You know I am your friend BBW and I know you were just being honest. All you did was just inform me of the reality of how some people really are. But now I am completely disgusted at how some insecurities manifest themselves. I am now turned off by any thought of a relationship. I never want to go through something like that again where someone is just trying to "break me" for some crazy reason in their mind. It hurts like hell and it leaves me confused. Especially since I'm not a jealous or insecure person. I love and respect everyone's individual growth, especially my partner's. I don't understand the need to "break" someone. I don't think I ever will.

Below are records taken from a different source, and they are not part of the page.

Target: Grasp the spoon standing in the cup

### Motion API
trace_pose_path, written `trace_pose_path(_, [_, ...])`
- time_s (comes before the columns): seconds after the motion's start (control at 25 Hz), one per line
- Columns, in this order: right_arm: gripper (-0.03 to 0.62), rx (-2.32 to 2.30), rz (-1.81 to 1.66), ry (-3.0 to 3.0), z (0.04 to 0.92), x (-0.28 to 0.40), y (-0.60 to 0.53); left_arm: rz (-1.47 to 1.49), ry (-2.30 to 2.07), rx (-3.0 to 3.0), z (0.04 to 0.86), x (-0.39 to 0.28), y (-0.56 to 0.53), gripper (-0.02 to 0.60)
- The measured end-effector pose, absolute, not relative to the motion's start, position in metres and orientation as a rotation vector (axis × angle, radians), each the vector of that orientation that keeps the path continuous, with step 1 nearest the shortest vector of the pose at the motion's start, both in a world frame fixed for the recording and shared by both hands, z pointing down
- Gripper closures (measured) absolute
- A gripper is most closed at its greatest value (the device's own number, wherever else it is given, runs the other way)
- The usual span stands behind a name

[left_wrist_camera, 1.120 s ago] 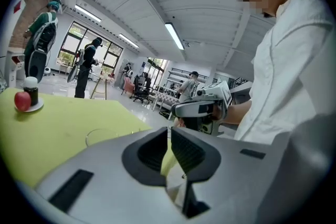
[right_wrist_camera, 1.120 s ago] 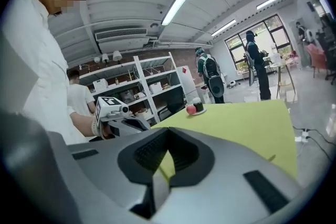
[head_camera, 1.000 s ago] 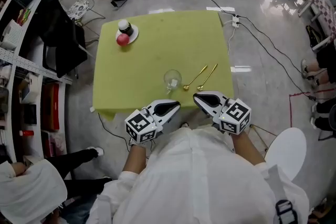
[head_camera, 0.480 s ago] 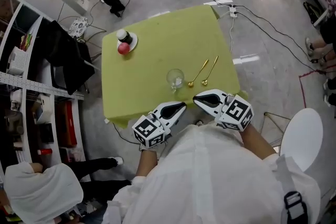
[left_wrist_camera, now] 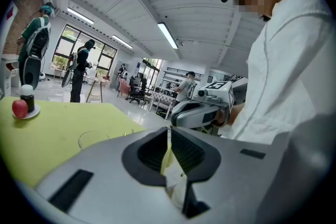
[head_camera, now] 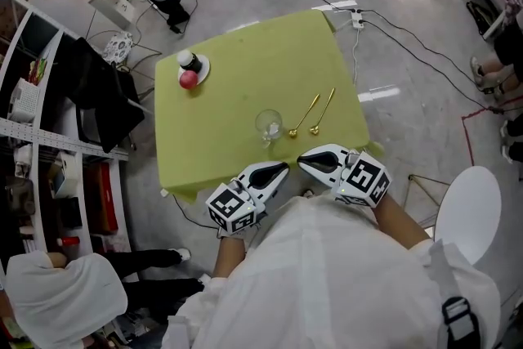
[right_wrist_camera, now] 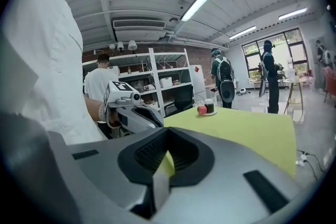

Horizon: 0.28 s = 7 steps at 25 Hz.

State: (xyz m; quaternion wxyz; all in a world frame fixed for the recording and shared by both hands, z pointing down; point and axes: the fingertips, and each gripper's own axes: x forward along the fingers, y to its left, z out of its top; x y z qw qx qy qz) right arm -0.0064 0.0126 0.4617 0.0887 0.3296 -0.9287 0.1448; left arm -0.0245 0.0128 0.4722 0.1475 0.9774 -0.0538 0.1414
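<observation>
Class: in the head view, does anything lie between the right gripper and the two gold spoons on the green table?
Nothing visible does. The shut right gripper is at the near edge of the table. Only bare green cloth separates it from the gold spoons, which lie flat to the right of the glass cup.

Two spoons (head_camera: pixel 304 117), one glass cup (head_camera: pixel 268 125), one plate (head_camera: pixel 201 73), one red ball (head_camera: pixel 189 79), one jar (head_camera: pixel 188 60).

Left tool (head_camera: pixel 278 169) and right tool (head_camera: pixel 304 159) are held low, close in front of the torso, tips angled in toward each other and slightly down, near but not touching. Both tools have jaws closed together, nothing between them. Left forearm (head_camera: pixel 225 251) and right forearm (head_camera: pixel 399 218) are tucked against the body, marker cubes facing up.
</observation>
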Motion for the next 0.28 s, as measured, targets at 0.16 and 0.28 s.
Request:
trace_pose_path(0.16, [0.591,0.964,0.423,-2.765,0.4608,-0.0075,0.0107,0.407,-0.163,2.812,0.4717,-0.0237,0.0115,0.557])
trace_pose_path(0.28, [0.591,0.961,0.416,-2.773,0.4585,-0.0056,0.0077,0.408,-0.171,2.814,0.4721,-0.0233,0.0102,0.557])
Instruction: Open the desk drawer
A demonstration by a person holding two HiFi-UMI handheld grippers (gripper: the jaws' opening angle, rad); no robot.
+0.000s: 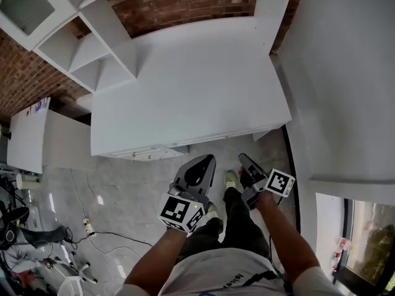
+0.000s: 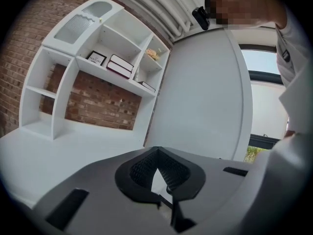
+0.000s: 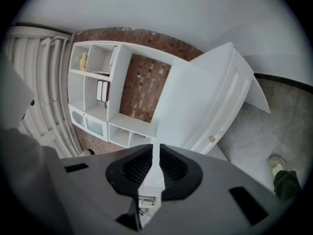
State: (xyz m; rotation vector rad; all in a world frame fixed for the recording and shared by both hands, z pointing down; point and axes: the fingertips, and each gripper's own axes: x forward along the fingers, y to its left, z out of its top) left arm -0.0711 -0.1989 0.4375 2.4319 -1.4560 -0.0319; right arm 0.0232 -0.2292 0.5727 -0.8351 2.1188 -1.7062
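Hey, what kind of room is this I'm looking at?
Probably a home office or study: a white desk stands against a brick wall, with a white shelf unit holding books at one end.

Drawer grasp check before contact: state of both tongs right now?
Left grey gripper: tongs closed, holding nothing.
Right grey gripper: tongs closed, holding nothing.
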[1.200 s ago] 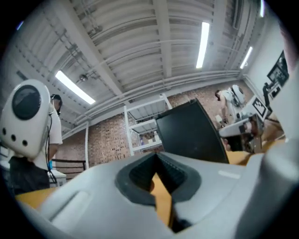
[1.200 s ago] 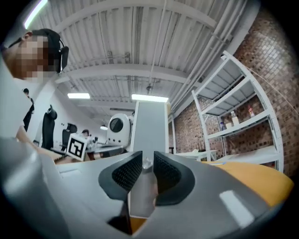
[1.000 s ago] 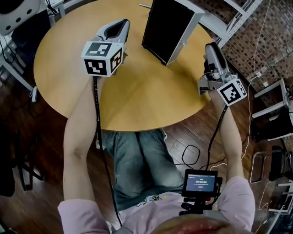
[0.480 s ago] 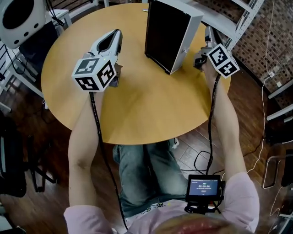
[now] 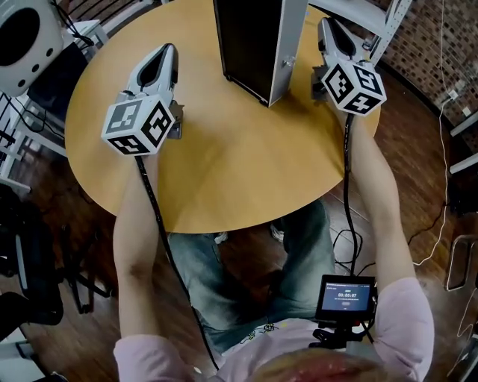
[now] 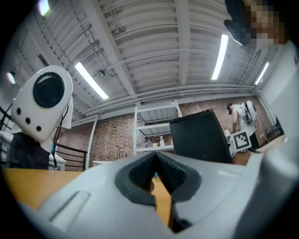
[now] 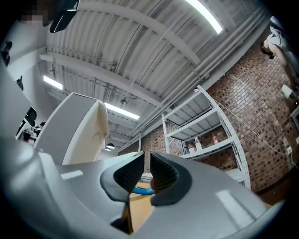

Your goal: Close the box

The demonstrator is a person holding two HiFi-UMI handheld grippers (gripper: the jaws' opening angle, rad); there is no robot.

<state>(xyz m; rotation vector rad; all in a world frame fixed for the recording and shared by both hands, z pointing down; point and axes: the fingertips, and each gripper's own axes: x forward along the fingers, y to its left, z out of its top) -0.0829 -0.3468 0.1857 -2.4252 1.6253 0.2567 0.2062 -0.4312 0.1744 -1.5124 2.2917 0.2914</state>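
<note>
The box point(image 5: 254, 45) stands upright at the far side of the round wooden table point(image 5: 231, 171), its dark face toward me and its side grey-white. My left gripper point(image 5: 166, 51) lies on the table left of the box, shut with nothing in it. From the left gripper view point(image 6: 156, 158) the box's dark panel point(image 6: 201, 140) is off to the right. My right gripper point(image 5: 326, 24) is close beside the box's right side. Its jaws point(image 7: 147, 161) are closing, a thin gap left and nothing between them. A grey wall and cream flap of the box point(image 7: 79, 130) rise to its left.
A white round device point(image 5: 22, 33) stands beyond the table at the far left. White metal shelving point(image 5: 381, 15) against a brick wall is behind the box on the right. A small screen point(image 5: 345, 296) hangs at my chest. Something blue point(image 7: 140, 190) lies on the table ahead of the right gripper.
My right gripper has moved from the table's right edge forward to the box's right side. The left gripper has shifted a little to the left. The box now stands more upright in view.
</note>
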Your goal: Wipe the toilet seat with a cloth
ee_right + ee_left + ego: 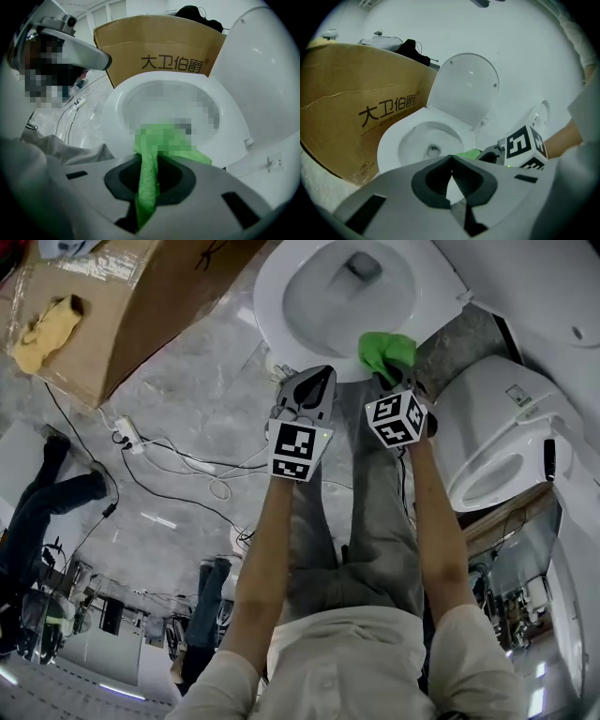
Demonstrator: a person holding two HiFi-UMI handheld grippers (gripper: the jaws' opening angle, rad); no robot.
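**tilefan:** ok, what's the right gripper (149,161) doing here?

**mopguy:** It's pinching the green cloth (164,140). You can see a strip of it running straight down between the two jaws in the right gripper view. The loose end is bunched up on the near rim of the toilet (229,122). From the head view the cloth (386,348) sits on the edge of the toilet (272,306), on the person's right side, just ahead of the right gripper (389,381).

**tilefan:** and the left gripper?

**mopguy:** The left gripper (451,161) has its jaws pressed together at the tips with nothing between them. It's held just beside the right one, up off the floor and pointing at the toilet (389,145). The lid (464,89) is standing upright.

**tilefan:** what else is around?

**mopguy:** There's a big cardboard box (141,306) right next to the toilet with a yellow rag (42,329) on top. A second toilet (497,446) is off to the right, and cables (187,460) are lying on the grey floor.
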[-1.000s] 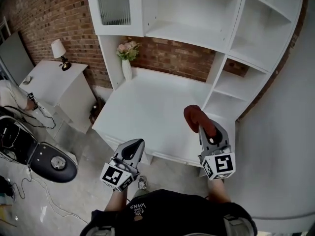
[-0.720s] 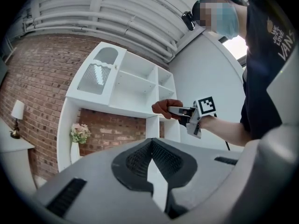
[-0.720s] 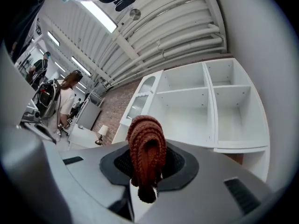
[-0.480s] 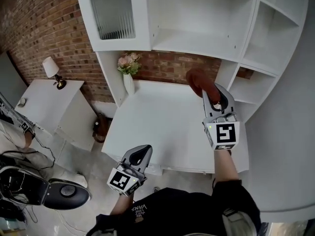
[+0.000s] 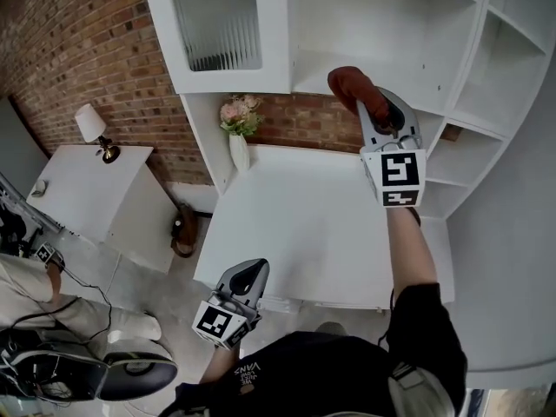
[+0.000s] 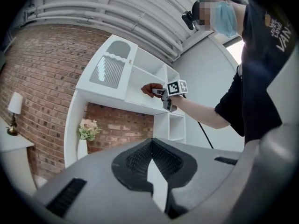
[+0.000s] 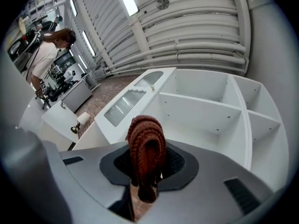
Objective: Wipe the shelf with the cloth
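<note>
Cloth [image 5: 352, 89]: rust-red knit, bunched into a roll, sitting pinched in R gripper [image 5: 372, 111]. The jaws are closing tight on its lower part, and the roll is bulging out past the tips. R gripper view is showing the same: cloth [image 7: 146, 148] is standing up between the 2 jaws, with the open compartments of the shelf unit [image 7: 205, 106] beyond.

Cloth is hovering at the front edge of the upper shelf [image 5: 313, 75]; contact w/ the board, can't tell. R arm is reaching up and far.

L gripper [image 5: 246, 276] is hanging low at the near edge of the desk top [image 5: 304, 215], well apart from the cloth. Its jaws are meeting at the tips w/ nothing held.

Far left on the desk top, a vase w/ flowers [image 5: 239, 142] is standing upright against the brick wall [image 5: 78, 50].
</note>
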Tool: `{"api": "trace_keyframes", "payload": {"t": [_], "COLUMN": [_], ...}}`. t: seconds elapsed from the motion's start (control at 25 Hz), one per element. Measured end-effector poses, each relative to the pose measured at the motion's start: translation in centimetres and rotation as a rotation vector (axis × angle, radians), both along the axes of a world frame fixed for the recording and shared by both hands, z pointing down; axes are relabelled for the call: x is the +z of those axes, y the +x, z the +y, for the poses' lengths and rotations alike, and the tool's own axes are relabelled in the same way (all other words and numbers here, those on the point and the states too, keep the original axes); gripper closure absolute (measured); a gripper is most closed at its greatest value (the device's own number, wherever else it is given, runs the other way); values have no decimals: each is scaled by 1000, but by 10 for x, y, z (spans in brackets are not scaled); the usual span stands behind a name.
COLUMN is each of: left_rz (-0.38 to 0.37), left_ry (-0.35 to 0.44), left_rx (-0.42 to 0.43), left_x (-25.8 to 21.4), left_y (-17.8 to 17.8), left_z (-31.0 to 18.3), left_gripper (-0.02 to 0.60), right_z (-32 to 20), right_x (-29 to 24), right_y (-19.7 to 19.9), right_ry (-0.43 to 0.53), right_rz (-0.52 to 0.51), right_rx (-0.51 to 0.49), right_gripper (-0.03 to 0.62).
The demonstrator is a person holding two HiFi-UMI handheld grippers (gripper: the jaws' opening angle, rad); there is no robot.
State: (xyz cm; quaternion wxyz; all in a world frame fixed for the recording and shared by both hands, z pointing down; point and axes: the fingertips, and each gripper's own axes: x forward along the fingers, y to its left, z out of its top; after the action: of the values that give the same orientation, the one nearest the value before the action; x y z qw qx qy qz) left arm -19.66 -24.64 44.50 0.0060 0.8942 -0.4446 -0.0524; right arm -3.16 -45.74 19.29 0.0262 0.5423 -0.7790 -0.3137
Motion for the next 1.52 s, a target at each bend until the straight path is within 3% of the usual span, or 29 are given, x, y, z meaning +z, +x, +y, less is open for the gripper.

*Flies out of thread permanently*
Well, I know you said you weren't coming back, but I'll reply, just in case you read it. Most people, I'm assuming, aren't quite as messed up as me. Though, this is the result of my therapy; being forced to introspect and being steered towards seeing things in a bit of a different light. My ego is massive, self-inflated, but fragile as all hell. I'll go to vicious lengths to protect it. I'm guessing my Enneagram type is mostly likely wrong, and it really is an unhealthy 8, as the only people, that I've observed, that are anything like me, are 8's, or have a strong 8 influence in their tritype; my father and someone else we discussed recently, immediately come to mind. 6's are reactive, 8's more proactive. Life is a 24/7, 365 war, but I've spun so far down, and become so proactive, I've actually defeated myself, and lost all control.